* **WORK REQUEST**: Tally the lines in the listing below that contain the string "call", and state only the total.

* **INPUT DATA**:
........

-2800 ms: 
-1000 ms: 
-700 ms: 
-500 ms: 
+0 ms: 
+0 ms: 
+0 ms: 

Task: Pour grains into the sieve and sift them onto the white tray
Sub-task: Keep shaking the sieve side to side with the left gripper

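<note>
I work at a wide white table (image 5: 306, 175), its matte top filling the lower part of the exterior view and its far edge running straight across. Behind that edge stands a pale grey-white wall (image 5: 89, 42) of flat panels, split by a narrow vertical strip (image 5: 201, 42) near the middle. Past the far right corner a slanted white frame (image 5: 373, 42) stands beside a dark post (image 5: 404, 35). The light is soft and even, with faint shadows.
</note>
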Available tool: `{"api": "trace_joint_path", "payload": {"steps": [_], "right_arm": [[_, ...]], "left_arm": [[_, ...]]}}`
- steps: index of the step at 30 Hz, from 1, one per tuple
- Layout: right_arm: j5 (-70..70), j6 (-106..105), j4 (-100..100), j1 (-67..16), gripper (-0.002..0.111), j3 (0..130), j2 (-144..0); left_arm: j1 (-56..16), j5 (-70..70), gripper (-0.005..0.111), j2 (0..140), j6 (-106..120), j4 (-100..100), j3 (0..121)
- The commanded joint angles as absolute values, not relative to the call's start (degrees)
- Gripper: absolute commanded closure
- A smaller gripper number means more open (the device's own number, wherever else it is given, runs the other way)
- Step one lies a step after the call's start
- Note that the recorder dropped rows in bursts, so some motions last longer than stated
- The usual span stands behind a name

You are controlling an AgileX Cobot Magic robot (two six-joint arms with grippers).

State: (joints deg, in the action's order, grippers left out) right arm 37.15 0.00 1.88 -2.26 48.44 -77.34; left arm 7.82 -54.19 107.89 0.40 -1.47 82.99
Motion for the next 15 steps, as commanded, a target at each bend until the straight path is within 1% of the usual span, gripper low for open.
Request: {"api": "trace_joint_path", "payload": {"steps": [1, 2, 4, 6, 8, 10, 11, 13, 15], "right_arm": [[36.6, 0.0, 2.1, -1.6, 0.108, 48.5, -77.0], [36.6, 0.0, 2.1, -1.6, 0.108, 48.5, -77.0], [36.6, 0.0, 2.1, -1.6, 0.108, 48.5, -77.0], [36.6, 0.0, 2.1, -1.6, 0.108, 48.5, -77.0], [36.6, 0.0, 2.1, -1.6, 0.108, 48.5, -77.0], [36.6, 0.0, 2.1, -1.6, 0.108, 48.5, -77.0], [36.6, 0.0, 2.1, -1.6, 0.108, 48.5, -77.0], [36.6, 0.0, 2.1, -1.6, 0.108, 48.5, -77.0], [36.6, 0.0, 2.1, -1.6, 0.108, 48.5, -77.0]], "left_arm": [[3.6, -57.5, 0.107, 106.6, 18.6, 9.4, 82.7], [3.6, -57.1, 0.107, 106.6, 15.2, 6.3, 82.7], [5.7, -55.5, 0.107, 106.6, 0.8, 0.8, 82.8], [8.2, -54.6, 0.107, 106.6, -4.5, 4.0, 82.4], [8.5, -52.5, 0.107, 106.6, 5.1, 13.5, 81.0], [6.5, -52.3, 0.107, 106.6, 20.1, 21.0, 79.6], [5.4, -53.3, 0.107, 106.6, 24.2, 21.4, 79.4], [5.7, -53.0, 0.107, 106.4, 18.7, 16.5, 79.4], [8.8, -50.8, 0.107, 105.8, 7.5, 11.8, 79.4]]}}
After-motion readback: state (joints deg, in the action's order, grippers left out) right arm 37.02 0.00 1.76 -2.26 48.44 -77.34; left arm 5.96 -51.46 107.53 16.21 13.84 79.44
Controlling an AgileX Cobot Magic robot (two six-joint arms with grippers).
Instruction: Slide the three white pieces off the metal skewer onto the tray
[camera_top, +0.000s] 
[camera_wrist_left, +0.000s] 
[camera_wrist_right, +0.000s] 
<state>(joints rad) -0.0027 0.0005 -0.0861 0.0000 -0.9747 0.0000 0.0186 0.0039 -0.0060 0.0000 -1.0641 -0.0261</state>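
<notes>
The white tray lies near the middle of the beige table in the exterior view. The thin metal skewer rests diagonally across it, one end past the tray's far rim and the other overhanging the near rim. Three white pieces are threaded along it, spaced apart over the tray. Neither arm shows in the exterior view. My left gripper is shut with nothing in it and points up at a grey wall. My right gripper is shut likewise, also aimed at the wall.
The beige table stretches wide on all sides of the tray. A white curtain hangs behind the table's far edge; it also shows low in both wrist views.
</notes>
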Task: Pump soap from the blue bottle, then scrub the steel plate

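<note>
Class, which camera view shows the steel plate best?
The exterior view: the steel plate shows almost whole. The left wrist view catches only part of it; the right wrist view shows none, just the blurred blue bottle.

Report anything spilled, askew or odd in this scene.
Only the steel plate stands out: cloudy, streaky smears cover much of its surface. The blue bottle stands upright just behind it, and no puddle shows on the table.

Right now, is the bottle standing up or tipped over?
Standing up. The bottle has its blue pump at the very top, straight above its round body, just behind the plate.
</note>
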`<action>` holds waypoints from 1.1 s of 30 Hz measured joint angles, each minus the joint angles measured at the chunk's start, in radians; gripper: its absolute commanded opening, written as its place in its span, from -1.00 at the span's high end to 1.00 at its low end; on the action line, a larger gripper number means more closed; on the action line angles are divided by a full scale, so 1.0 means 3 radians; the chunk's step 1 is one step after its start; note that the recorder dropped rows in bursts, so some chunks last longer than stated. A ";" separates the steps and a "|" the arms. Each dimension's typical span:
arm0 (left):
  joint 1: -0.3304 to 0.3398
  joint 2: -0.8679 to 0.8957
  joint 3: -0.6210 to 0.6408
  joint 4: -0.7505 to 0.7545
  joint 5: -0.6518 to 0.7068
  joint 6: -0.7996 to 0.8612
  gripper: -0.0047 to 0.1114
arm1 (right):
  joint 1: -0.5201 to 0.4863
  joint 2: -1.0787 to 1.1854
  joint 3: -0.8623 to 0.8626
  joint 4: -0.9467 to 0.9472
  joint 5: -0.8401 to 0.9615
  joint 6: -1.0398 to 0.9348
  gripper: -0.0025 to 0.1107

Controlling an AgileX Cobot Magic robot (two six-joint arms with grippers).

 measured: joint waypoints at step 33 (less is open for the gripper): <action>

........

* **EXPECTED OUTPUT**: 2